Output the data below exactly.

### [Data extract]
········

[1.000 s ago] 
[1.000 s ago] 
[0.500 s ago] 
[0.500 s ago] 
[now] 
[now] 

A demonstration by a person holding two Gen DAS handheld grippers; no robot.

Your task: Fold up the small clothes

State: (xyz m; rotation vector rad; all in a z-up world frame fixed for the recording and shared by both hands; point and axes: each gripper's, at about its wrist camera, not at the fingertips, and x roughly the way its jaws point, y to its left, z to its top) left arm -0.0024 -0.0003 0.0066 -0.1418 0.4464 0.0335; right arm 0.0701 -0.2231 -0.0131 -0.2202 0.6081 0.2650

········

### [Task solution]
[1.000 s ago] 
[1.000 s ago] 
[0.500 s ago] 
[0.500 s ago] 
[now] 
[now] 

A demonstration by a person holding two Gen DAS handheld grippers; no robot.

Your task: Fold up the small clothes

State: (xyz m; rotation vector rad; all in a z-up world frame fixed for the recording and shared by both hands; point and axes: each gripper's, at about its wrist camera, not at the fingertips, and x roughly the way its jaws point, y to its left, z to its top) left arm -0.0024 -0.0003 0.0066 -0.1418 0.4464 0.0335; right arm 0.0701 -0.2231 -0.0131 -0.2202 0.6081 0.2650

This exercise is now done.